Ela conta que, dentro do projeto, os alunos puderam participar de um bate-papo com o professor de História da Monteiro, Patrique Santos, que abordou sua própria infância e o contexto histórico e social relacionado ao preconceito e ao racismo.
Para fechar o trabalho, um debate entre os próprios alunos sobre o que mais chamou atenção ao longo das leituras, atividades e conversas foi realizado. “Foi uma experiência de muito crescimento e aprendizado. Por meio do diálogo, do ouvir o outro – seja pessoalmente ou pela vivência literária, desenvolve-se um novo olhar, mais empático, humanizado e crítico”, considera.
No 8º ano do ensino fundamental, uma das obras adotadas em 2022 foi Pequeno Manual Antirracista, de Djamila Ribeiro, também trabalhando, ao mesmo tempo, a linguagem, a reflexão e a necessidade de mudança.

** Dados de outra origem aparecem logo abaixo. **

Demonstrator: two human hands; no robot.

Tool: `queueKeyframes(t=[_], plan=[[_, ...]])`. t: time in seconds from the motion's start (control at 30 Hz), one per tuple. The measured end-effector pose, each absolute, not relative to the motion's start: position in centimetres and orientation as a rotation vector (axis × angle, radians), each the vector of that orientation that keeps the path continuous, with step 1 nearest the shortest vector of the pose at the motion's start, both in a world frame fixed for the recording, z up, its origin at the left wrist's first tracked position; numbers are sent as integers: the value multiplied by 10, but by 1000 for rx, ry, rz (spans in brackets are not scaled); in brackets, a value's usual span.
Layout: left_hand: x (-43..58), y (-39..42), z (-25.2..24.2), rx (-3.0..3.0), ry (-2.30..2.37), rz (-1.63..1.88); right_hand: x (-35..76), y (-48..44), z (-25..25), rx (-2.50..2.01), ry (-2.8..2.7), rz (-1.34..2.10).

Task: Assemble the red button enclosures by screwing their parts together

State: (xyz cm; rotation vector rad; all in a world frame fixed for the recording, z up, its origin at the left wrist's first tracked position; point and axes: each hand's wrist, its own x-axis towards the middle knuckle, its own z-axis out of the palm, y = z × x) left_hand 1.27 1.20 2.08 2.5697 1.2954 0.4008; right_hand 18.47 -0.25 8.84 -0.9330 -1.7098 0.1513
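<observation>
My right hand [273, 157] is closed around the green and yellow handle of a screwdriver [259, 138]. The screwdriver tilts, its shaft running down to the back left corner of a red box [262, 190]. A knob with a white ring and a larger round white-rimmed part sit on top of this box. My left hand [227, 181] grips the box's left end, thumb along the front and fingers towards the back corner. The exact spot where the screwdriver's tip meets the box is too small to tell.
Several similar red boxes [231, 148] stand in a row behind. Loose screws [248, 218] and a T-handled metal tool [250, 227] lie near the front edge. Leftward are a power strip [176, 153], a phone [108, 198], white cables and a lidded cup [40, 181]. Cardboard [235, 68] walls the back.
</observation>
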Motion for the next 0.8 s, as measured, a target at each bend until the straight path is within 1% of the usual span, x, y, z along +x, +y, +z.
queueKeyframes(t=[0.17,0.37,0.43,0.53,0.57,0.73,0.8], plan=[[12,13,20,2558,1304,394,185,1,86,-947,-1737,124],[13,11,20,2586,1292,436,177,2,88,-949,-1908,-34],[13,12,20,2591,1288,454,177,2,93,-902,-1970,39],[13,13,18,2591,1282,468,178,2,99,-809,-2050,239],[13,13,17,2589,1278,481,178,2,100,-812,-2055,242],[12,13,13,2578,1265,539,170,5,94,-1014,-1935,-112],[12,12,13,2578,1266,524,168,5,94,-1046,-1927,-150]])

O sumário do livro já é um convite a uma nova postura: Informe-se sobre o racismo, Enxergue a negritude, Reconheça os privilégios da branquitude, Perceba o racismo internalizado em você, Apoie políticas educacionais afirmativas, Transforme seu ambiente de trabalho, Leia autores negros, Questione a Cultura que você Consome, Conheça seus desejos e afetos, Combata a violência racial, Sejamos todos antirrascistas.
“Entendemos a arte, em todas as suas inúmeras possibilidades, como um caminho para transformar, ensinar e formar. Tanto a Literatura como a música, o teatro estão presentes no cotidiano da escola, facilitando o diálogo, criando conexões e estimulando um aprender construído a partir da humanização”, considera a diretora.

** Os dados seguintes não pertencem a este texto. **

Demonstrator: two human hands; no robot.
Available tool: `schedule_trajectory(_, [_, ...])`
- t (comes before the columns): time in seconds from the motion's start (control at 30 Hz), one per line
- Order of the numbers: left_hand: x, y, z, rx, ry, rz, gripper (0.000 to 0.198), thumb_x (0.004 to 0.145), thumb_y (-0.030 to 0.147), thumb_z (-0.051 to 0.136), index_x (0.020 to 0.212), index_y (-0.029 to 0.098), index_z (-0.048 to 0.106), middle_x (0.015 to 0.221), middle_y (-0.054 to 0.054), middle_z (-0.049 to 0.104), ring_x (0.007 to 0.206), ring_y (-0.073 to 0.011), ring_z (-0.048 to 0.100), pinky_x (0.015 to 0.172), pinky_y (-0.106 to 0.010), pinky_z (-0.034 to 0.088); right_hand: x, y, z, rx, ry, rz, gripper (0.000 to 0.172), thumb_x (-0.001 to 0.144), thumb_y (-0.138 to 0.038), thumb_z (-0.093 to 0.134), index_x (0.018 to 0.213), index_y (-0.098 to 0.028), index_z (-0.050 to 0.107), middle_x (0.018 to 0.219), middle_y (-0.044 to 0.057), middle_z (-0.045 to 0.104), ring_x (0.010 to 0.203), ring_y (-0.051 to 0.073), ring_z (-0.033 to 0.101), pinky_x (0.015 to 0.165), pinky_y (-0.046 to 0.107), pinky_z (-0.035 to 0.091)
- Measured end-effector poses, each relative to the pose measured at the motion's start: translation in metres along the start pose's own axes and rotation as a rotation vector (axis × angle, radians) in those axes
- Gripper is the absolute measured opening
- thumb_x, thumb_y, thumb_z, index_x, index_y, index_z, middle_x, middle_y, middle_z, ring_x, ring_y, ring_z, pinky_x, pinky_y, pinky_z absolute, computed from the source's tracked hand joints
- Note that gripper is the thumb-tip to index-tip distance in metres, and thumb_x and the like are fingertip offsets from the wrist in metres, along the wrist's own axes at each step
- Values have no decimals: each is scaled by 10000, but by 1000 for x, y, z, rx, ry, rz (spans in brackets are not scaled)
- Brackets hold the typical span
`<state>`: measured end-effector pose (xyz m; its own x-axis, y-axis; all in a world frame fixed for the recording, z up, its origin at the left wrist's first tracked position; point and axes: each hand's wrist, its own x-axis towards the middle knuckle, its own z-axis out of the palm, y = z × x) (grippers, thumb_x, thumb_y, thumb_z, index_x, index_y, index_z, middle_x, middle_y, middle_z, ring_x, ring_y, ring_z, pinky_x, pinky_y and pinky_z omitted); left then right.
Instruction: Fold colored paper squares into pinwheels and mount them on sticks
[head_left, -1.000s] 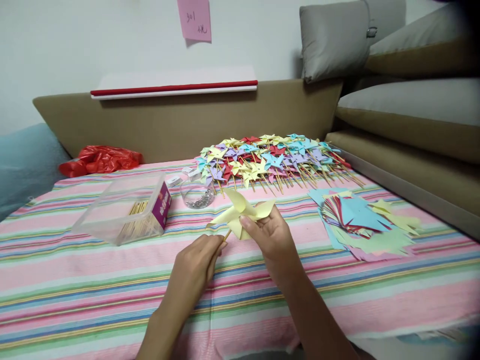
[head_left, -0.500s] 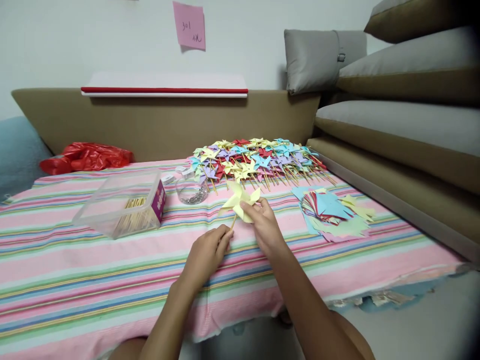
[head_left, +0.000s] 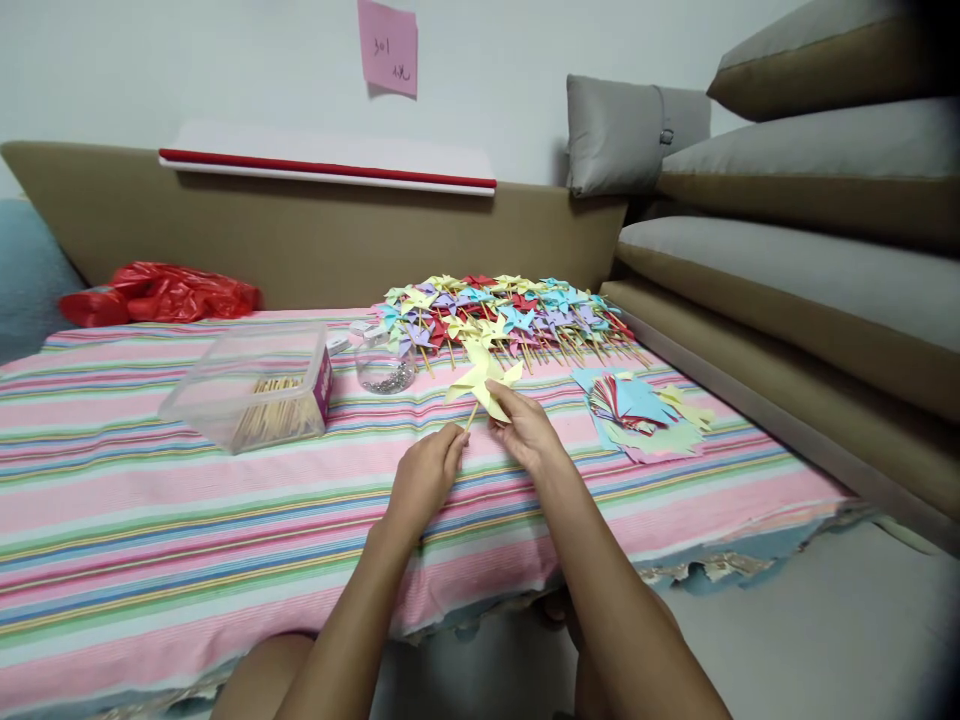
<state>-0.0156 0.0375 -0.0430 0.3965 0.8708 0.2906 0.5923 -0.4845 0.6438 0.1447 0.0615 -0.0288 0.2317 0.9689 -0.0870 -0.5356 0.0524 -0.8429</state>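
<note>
A pale yellow paper pinwheel [head_left: 478, 380] on a thin wooden stick is between my hands, above the striped cloth [head_left: 247, 520]. My left hand [head_left: 429, 475] is closed around the lower part of the stick. The thumb and fingers of my right hand [head_left: 525, 428] are closed on a lower right blade of the pinwheel; the fingertips behind it are partly hidden. Farther back lies a heap of finished pinwheels [head_left: 517, 318] in yellow, purple, blue and red. A round clear dish of small metal pins [head_left: 390, 376] stands left of the pinwheel.
On the left, a clear plastic box [head_left: 217, 385] holds wooden sticks [head_left: 274, 415]. Fanned coloured paper pieces [head_left: 645, 415] lie to the right. A red plastic bag [head_left: 165, 295] is at the back left. Stacked grey and brown cushions [head_left: 795, 270] border the right side.
The camera view has shifted and tilted slightly. Both hands keep hold of the yellow pinwheel, with the right fingers slightly shifted on its blade.
</note>
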Motion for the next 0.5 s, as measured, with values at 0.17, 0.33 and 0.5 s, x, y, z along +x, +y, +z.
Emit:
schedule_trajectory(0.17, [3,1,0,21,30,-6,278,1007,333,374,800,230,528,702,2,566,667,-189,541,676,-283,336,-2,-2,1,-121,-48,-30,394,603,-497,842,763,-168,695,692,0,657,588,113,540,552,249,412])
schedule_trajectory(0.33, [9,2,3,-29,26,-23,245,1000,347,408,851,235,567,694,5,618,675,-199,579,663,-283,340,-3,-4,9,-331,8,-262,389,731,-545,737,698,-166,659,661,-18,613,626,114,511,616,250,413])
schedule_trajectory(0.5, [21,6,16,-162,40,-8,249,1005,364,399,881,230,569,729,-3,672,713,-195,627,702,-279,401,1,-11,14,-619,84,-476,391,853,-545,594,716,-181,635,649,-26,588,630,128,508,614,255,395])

TRÊS DICAS PARA TRATAR O TEMA RACISMO COM CRIANÇAS E ADOLESCENTES
CRIANÇAS
O mundo no black power de Tayó – Kiusam de Oliveira
Escrito por Kiusam de Oliveira, o livro conta a história de Tayó: uma menina preta de seis anos de idade que é cheia de orgulho de seu cabelo crespo e black power.
A partir da educação positiva recebida em casa, a garotinha enfrenta piadas e apelidos na escola com muita autoconfiança e autoestima, dizendo aos colegas frases como “vocês estão com dor de cotovelo porque não podem carregar o mundo nos cabelos.”
A narrativa de Kiusam de Oliveira recebeu o Prêmio ProAC Cultura Negra em 2012 e foi uma das obras selecionadas para o Acervo Básico da Fundação Nacional do Livro Infantil e Juvenil (FNLIJ) em 2014 na categoria Criança.
AMORAS, EMICIDA
Emicida conta uma história cheia de simplicidade e poesia, que mostra a importância de nos reconhecermos nos pequenos detalhes do mundo. Na música “Amoras”, Emicida canta: “Que a doçura das frutinhas sabor acalanto/ Fez a criança sozinha alcançar a conclusão/ Papai que bom, porque eu sou pretinha também”. E é a partir desse rap que um dos artistas brasileiros mais influentes da atualidade cria seu primeiro livro infantil e mostra, através de seu texto e das ilustrações de Aldo Fabrini, a importância de nos reconhecermos no mundo e nos orgulharmos de quem somos — desde criança e para sempre.
ADOLESCENTES
Pequeno Manual Antirracista
Djamila Ribeiro
A filósofa e ativista Djamila Ribeiro trata de temas como atualidade do racismo, negritude, branquitude, violência racial, cultura, desejos e afetos. Em onze capítulos curtos e contundentes, a autora apresenta caminhos de reflexão para aqueles que queiram aprofundar sua percepção sobre discriminações racistas estruturais e assumir a responsabilidade pela transformação do estado das coisas. Já há muitos anos se solidifica a percepção de que o racismo está arraigado em nossa sociedade, criando desigualdades e abismos sociais: trata-se de um sistema de opressão que nega direitos, e não um simples ato de vontade de um sujeito. Reconhecer as raízes e o impacto do racismo pode ser paralisante. Afinal, como enfrentar um monstro desse tamanho? Djamila Ribeiro argumenta que a prática antirracista é urgente e se dá nas atitudes mais cotidianas. E mais ainda: é uma luta de todas e todos. Ganhador do Prêmio Jabuti 2020 na categoria Ciências Humanas.